By CINTRA WILSON

The other day my boyfriend suggested that we go to Disneyland, since we live in L.A. and the last time I was there I wasn't as tall as the mylar dwarf who serves as dictator of admittance to most of the rides. I immediately started rummaging through old phone books for my stale drug connections, believing there was no way that my tortured adult mind could possibly withstand the onslaught of gyrating velour robot animals lip-synching sugar-drenched lyrics insidiously laced with plans for Christian world domination in five-part major harmonies, and angry Asian medical students gingerly hugging fat children with miserable families from the dark and sterilized vantage point of their full-body Duck costumes, and ubiquitous fluorescent stores filled with suckable Mouse heads and black plastic ears.

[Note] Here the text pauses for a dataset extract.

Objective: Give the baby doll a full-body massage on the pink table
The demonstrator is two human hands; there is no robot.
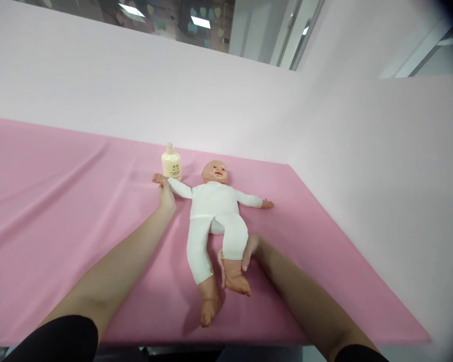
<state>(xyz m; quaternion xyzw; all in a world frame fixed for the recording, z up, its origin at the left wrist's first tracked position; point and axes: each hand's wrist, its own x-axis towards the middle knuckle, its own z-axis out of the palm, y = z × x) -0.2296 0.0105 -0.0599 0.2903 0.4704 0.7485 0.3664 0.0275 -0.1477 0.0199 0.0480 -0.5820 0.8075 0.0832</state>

"No drugs!" my boyfriend barked, which I thought was a dangerous idea. But we went forward anyway into the city of Anaheim, with nothing for psychic prophylatics but coffee and the Ritalin the doctors had prescribed us.

Our first adventure was to enter the 3-D zillion-dollar extravaganza Captain EO, now on its very last legs and one of the most unpopular rides in the park, where you can see all 360 degrees of the late Respectable Michael Jackson. It was kind of touching and sad to sit there in the dark with the silly 3-D glasses on, watching pretty-eye-shadow-girl Michael sing freely with puppets in the days right before the plastic surgeons replaced his head with that little white triangle with the holes painted on it.

"We are gonna change the world! Hoo-hoo!" he crowed energetically, his eyes flashing swarms of laser-mites and his body doing that gangly hot-oil action it always did so well, with a tag team of leggy Solid Gold dancers behind him. There is actually one point in EO that is truly astonishing, and it comes at the very beginning. A perfect Disney 3-D rock comes at you and floats in front of your face, so close you swear you could hug it. My head exploded with liquid baby-like glee -- Wow! Look! Science! Art! Technology! They do this thing where they make this rock float in front of your head and if you touch it, it isn't there! It was wonderful and safe and benevolent, in a way that unknown things in the real world aren't.